Marco looked for a vendor selling jewelry, and led Mirra to the stall, where there was a small mirror hanging on a post, so that customers could examine the jewelry they wished to buy. “Look at yourself,” Marco pointed, wrapping his arm around her shoulders and pulling her towards the mirror.
“Why? Did my skin turn green?” Mirra asked, then she gave a startled exclamation.
“The mirror is for paying customers,” the vendor in the booth, reminded Marco, who tugged at Mirra and pulled away from the jewelry.
“What did you do to me?” she asked him breathlessly, her eyes searching his face intently.
“I gave you a little potion. Keeping applying it twice a day until it’s all gone, and your complexion should be better,” he told her.

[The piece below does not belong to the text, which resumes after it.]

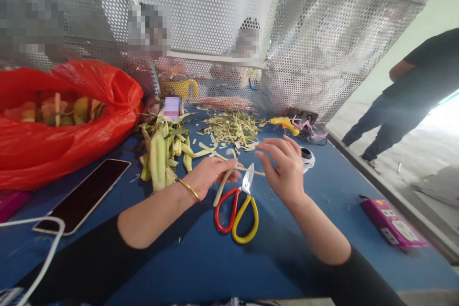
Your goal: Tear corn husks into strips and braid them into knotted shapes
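Observation:
My left hand [211, 172], with a gold bangle at the wrist, pinches narrow pale husk strips [224, 185] that cross at its fingertips. One strip points down toward me, another reaches right. My right hand [285, 167] hovers to the right with its fingers apart and no item visible in it. Between the hands lie scissors [246, 184] with one red and one yellow handle, flat on the blue table [215, 267]. Beyond the left hand is a bunch of green-yellow corn husks [159, 158]. A heap of cut husk shreds [233, 126] lies farther back.
A red plastic bag [118, 100] and a phone [86, 196] are on the left. A yellow glue gun [285, 124], pink-framed glasses [310, 129] and a white tape roll [307, 158] sit back right. Right stands a purple pack [392, 224]. A perforated metal screen [215, 24] closes the back.

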### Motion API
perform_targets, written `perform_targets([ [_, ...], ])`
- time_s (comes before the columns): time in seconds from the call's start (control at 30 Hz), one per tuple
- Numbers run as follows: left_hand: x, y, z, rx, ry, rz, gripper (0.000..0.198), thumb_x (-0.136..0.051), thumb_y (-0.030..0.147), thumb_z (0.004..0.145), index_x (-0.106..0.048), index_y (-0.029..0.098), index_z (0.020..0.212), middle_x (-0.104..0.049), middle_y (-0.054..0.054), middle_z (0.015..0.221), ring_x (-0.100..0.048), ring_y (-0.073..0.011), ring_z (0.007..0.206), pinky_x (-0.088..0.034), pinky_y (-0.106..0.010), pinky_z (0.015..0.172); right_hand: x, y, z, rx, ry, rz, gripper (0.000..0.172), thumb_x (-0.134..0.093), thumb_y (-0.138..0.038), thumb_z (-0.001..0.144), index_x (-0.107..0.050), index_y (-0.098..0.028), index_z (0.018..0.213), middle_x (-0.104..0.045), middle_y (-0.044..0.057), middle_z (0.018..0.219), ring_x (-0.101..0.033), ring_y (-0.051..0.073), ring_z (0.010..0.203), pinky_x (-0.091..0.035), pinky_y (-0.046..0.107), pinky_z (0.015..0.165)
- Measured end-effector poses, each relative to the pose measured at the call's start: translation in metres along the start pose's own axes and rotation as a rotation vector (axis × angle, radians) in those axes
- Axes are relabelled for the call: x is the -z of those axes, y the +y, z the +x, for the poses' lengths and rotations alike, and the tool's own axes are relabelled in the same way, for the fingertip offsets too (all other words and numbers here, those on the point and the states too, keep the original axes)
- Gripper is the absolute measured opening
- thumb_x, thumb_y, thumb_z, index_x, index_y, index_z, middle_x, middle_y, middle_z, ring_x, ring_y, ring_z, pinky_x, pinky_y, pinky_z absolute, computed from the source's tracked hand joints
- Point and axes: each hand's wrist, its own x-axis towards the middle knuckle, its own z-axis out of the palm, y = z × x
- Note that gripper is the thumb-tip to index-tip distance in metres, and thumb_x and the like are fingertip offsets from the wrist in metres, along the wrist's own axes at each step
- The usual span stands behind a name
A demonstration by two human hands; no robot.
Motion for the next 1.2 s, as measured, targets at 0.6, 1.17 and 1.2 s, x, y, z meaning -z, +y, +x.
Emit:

“Why? Why are you so nice? I can’t pay you. You don’t seem to really want me to sleep with you, and you could have better women if you wanted. Why are you doing this for me?” she asked.
Marco stopped, and grasped her arms, making the other shoppers strolling through the crowded aisle break around them. “I’m just treating you the way I would want to be treated. You’ve been good to me, waking me up and feeding me, and I am just trying to return the favor. You seem like a person who deserves to have something nice happen for a change.”

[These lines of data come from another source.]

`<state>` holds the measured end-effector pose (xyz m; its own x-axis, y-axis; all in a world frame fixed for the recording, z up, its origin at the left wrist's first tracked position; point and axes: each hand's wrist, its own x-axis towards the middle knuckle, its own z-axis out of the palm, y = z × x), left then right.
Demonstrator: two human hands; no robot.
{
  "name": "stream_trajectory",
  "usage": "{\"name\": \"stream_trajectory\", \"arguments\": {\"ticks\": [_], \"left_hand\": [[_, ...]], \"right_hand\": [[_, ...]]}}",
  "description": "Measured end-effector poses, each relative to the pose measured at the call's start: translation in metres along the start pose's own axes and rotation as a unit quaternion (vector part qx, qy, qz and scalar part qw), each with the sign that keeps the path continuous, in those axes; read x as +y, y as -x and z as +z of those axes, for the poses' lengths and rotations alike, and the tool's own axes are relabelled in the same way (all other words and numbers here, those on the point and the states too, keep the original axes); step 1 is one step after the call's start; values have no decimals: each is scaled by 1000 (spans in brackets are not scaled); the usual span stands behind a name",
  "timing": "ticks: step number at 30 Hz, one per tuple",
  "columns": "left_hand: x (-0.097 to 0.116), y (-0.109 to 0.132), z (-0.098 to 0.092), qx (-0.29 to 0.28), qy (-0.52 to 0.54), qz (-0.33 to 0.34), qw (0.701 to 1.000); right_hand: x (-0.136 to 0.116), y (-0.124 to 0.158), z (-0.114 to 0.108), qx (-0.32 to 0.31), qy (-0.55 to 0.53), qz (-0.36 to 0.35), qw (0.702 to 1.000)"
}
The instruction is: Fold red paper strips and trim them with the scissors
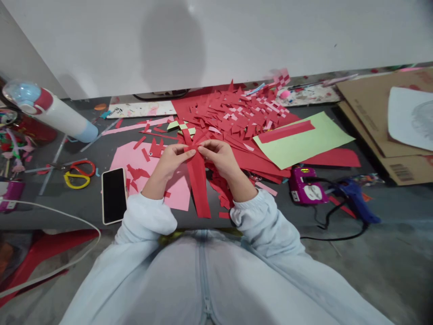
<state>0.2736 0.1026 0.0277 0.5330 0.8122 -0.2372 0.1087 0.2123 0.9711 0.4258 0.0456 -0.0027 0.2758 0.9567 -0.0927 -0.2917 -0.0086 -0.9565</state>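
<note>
Between my two hands are red paper strips (pixel 199 194), whose long ends hang down toward the table's front edge. My left hand (pixel 172 160) pinches them from the left with thumb and fingers. From the other side my right hand (pixel 218 155) grips the same strips, its fingertips close to the left ones. Shorter strip ends stick up above the fingers. A pink paper sheet (pixel 179 192) with red scraps lies under my left hand. Just beyond the hands spreads a heap of folded red paper pieces (pixel 223 113), some woven with pink.
A phone (pixel 114 196), scissors (pixel 77 177) and a white bottle (pixel 54 113) are on the left. To the right lie a green paper sheet (pixel 287 151), a purple box (pixel 306 186), a blue glue gun (pixel 358 198) and cardboard (pixel 372 117). A white wall (pixel 257 36) stands behind.
</note>
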Motion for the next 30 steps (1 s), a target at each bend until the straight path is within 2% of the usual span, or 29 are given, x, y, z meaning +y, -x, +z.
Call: {"name": "stream_trajectory", "arguments": {"ticks": [5, 12, 16, 22, 25, 30], "left_hand": [[-6, -1, 3, 27, 2, 21, 999], [-20, -7, 3, 47, -6, 42, 998], [-19, -8, 4, 55, 2, 51, 997], [-12, -5, 5, 59, 18, 51, 997], [-10, -4, 6, 37, 27, 41, 998], [-15, -6, 7, 62, 20, 65, 996]], "right_hand": [[2, -2, -1, -1, -4, 33, 999], [3, 0, 4, 24, -9, 17, 1000], [3, 1, 4, 34, -26, 22, 999], [7, -2, -3, -1, -19, 56, 998], [7, -2, -3, 5, -23, 48, 999], [6, 0, 2, 35, -17, 27, 999]]}}
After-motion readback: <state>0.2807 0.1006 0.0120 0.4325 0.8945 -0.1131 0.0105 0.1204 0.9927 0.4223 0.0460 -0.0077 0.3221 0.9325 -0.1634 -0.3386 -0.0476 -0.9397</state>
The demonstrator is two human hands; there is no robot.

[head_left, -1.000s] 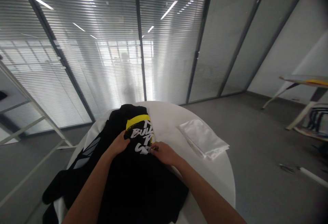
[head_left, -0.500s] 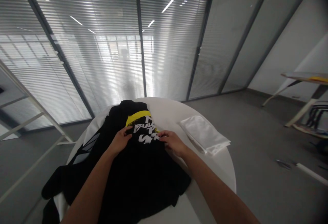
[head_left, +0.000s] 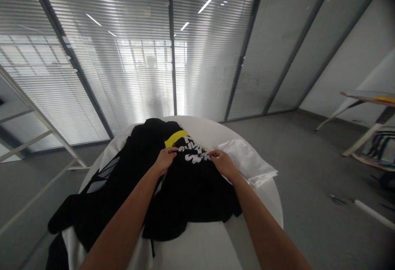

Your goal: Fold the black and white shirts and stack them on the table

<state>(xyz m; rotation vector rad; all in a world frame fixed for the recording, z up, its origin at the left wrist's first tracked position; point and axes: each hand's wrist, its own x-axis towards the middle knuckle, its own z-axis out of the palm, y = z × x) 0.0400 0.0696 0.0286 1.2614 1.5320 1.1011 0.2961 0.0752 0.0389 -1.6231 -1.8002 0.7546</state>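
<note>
A black shirt (head_left: 197, 196) with white lettering and a yellow band lies across the round white table (head_left: 206, 245). My left hand (head_left: 166, 161) pinches its fabric just left of the lettering, fingers closed. On the right side of the print, my right hand (head_left: 224, 164) grips the same shirt between thumb and fingers. The cloth is bunched between the two hands. Another black garment (head_left: 123, 179) with grey patches is heaped to the left of my left forearm; where the two dark fabrics part under my hands is hard to make out.
A folded glossy white cloth or bag (head_left: 247, 161) lies close beyond my right hand. To the left stands a white metal frame (head_left: 58, 136). Glass partitions with blinds (head_left: 203, 72) rise behind the table. Another table (head_left: 367, 96) is at the far right.
Both hands have moved right, drawing the black shirt along. Its near edge has lifted away from the front, uncovering more tabletop, and the print is more crumpled.
</note>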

“Where do you go at night?” she asked suddenly.
“I go down to the harbor,” he answered, caught off-guard by the question.
“And you go swimming?” she asked. “Alone?”
He paused, not sure how to answer.
“Who do you swim with?” she asked. “Do you have a girlfriend in the city? I thought you had just arrived, from what Gabrielle told me, and it sounded like you were alone.”
“No, I don’t have a girlfriend,” he said hastily. “But I need to go back to the shop and put these supplies away,” he felt that he had to escape the conversation. He released his hold on her arms, and started moving along again in the traffic.